- BRIEF: Output the entries below exactly, from the first line to the line holding "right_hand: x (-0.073", both included.

Entries taken from a collection
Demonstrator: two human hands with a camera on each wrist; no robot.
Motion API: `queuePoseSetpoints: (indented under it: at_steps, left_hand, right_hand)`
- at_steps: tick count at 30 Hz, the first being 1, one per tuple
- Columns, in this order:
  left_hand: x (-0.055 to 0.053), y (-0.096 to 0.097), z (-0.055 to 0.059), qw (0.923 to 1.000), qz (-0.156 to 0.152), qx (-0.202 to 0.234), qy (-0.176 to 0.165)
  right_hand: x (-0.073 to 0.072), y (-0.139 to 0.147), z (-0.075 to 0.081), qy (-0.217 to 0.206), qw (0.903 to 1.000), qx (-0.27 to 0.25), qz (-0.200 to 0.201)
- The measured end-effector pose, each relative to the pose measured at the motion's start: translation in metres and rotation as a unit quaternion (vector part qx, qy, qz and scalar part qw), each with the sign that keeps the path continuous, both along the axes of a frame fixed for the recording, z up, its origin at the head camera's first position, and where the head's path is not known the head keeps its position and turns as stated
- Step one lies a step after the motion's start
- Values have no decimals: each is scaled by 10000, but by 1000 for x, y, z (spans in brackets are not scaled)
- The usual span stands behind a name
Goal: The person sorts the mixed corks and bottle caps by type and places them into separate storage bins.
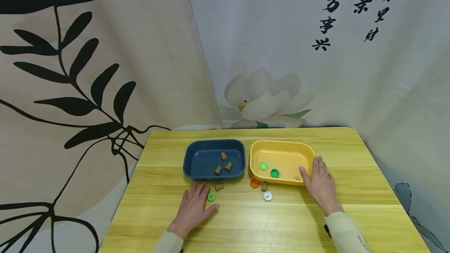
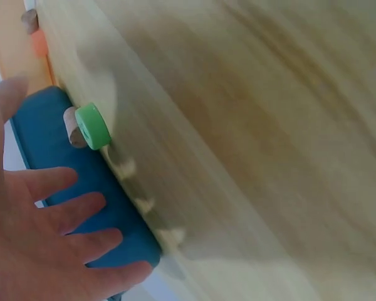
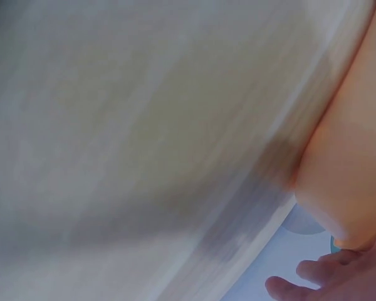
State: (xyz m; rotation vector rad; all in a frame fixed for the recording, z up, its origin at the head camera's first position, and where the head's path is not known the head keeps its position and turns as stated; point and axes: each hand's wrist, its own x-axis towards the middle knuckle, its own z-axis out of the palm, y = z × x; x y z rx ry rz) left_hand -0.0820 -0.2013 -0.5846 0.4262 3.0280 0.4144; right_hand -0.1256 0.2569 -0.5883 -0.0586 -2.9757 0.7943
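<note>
Green cap (image 1: 211, 197): round, bright, beside the left hand (image 1: 193, 209).
Yellow tray (image 1: 291, 159): shallow, round-cornered, at the right hand (image 1: 320, 187).
Left hand: spread wide, holding nothing.
Right hand: fingers straight, thumb over tray rim.

The head camera faces forward and down from above, far enough back to take in most of the table (image 1: 239, 225) and the cloth backdrop (image 1: 158, 50). Both wrist cameras look from close in, steeply tilted; the left shares the blue tray (image 1: 200, 161) with the head view, all three the yellow tray (image 1: 286, 157).
</note>
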Motion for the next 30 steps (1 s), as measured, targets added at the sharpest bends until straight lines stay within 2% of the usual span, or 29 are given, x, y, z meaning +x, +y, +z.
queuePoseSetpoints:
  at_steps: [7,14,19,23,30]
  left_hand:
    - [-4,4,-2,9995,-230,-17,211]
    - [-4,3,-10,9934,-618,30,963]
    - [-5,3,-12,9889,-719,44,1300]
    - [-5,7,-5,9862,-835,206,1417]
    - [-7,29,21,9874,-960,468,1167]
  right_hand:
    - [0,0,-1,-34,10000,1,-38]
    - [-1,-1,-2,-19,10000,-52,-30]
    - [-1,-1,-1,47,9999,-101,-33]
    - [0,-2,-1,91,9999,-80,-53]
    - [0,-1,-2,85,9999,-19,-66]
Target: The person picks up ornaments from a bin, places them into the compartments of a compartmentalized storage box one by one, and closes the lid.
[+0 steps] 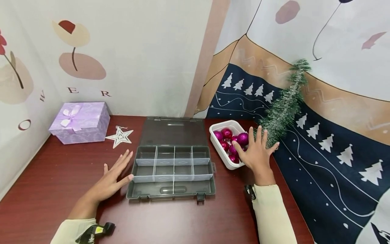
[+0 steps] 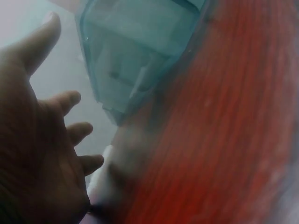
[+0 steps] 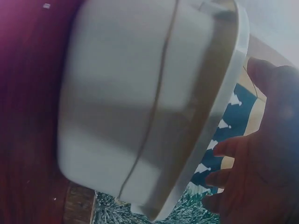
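Note:
A grey see-through organizer box (image 1: 175,196) lies open on the table, its lid (image 1: 173,132) folded back toward the wall; thin dividers split its inside into compartments. My left hand (image 1: 111,181) is spread at the box's left edge, fingers straight, holding nothing; the left wrist view shows the box (image 2: 135,51) beyond the fingertips. Over the right rim of a white plastic tub (image 1: 217,149) hovers my right hand (image 1: 257,156), fingers spread. Several pink and red Christmas baubles (image 1: 226,133) fill the tub, some hidden behind the hand. The tub's side wall (image 3: 117,93) fills much of the right wrist view.
A purple gift box (image 1: 82,122) with a ribbon bow stands at the back left, a white star ornament (image 1: 120,137) beside it. Behind the tub rises a small frosted artificial tree (image 1: 287,105). Printed cloth (image 1: 323,159) borders the table's right side.

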A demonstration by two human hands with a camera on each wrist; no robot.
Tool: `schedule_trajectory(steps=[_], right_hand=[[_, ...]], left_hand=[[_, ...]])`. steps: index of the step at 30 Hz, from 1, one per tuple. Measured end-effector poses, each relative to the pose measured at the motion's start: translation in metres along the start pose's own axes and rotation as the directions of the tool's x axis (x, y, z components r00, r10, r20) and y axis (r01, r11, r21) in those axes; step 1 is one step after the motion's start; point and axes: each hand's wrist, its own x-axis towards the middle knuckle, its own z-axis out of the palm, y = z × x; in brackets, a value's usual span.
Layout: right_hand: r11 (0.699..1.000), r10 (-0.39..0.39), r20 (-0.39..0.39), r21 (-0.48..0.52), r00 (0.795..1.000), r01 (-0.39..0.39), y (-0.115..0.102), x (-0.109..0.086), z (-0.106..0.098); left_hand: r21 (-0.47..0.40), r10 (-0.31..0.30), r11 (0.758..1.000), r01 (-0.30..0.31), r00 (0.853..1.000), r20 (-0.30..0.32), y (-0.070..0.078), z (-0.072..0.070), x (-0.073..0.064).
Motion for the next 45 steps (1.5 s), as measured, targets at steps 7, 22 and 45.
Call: schedule_trajectory(steps=[7, 22, 45], right_hand=[[0.996, 0.07, -0.007, 0.053, 0.998, -0.07, 0.001, 0.011, 0.005], [0.987, 0.058, -0.186, 0.157, 0.981, -0.029, -0.001, 0.013, 0.014], [0.975, 0.098, -0.248, 0.218, 0.964, -0.043, 0.002, 0.014, 0.026]], left_hand=[[0.013, -0.016, 1.0, 0.016, 1.0, 0.014, -0.004, 0.003, -0.001], [0.023, -0.042, 0.999, 0.041, 0.999, 0.026, -0.005, 0.003, -0.005], [0.031, -0.036, 0.999, 0.035, 0.999, 0.034, -0.004, 0.004, -0.002]])
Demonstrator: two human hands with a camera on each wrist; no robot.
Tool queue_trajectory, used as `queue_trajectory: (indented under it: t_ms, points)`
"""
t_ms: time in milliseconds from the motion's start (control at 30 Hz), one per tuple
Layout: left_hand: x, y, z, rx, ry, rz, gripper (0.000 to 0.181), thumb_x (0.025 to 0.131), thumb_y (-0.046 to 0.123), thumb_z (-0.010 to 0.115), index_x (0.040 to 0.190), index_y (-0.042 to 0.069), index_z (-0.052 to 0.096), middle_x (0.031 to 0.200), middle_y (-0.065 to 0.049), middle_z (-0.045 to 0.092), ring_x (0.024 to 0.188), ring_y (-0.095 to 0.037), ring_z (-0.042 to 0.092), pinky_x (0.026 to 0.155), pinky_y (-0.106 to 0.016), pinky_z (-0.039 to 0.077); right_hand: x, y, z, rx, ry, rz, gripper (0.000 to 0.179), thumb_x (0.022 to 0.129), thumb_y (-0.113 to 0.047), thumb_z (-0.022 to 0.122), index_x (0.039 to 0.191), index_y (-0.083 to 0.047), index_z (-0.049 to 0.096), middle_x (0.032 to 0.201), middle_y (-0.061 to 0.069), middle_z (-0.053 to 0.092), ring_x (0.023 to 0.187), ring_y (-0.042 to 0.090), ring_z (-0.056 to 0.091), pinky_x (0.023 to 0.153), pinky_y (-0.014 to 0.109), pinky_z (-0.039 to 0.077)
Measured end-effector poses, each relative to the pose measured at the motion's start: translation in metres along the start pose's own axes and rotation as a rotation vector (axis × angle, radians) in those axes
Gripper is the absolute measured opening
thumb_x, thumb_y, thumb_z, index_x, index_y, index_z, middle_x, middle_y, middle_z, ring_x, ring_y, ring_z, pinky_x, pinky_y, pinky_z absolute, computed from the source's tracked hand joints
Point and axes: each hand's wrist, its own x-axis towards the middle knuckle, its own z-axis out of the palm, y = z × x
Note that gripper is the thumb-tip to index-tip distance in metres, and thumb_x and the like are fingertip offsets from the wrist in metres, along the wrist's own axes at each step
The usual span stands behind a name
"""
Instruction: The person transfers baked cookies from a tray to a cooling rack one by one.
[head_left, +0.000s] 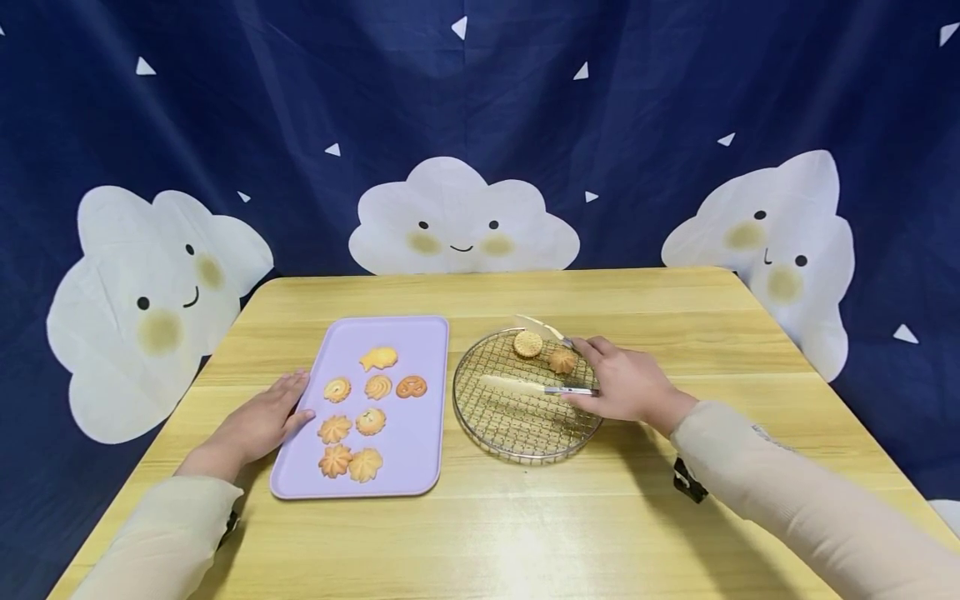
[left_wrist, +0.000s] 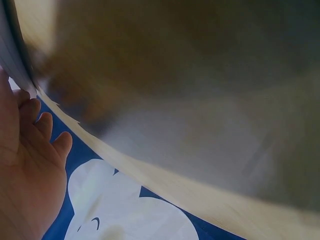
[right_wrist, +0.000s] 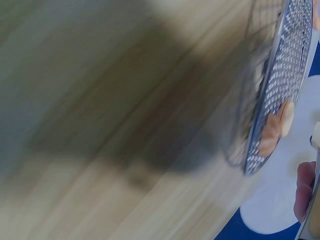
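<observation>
1. Currently, the tongs (head_left: 558, 389) are over the wire rack (head_left: 517, 421), the right hand (head_left: 626, 379) clamped round them beside the rack's right rim. Their two ends stand well apart, with the round cookie (head_left: 527, 345) and the brown ridged cookie (head_left: 562, 362) lying between them on the rack.
2. Only the head view shows both tong arms whole; the right wrist view catches part of the tongs at its edge, but gives the rack side-on, its two cookies close together near the rim.
3. Left of the rack, the left hand (head_left: 255, 417) rests at the far side of the lilac tray (head_left: 408, 442), thumb over its rim, fingers loose and gripping nothing that I can make out. The left wrist view adds its palm side.
4. Between rack and tray runs a narrow strip of table (head_left: 540, 525); more room lies in front of the rack, and a band of wood separates it from the table's back edge.
5. Counted: two cookies on the rack; eight on the tray left of it, including one fish shape and one pretzel; three smiling clouds (head_left: 464, 225) on the blue backdrop (head_left: 450, 108) behind the rack.
</observation>
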Motion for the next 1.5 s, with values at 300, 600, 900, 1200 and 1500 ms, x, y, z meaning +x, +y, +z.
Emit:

- WRITTEN RESPONSE:
Demonstrator: two human hands with a camera on each wrist; no robot.
Motion API: `queuePoseSetpoints: (indented under it: at_steps, left_hand, right_hand)`
- at_steps: tick count at 30 Hz, the first being 1, one per tuple
- Columns, in this order:
  left_hand: x (-0.055 to 0.053), y (-0.096 to 0.097), z (-0.055 to 0.059), qw (0.923 to 1.000), qz (-0.156 to 0.152), qx (-0.202 to 0.234), qy (-0.176 to 0.165)
  right_hand: x (-0.073 to 0.072), y (-0.139 to 0.147), z (-0.075 to 0.081), qy (-0.217 to 0.206), qw (0.903 to 1.000), qx (-0.27 to 0.25), qz (-0.200 to 0.201)

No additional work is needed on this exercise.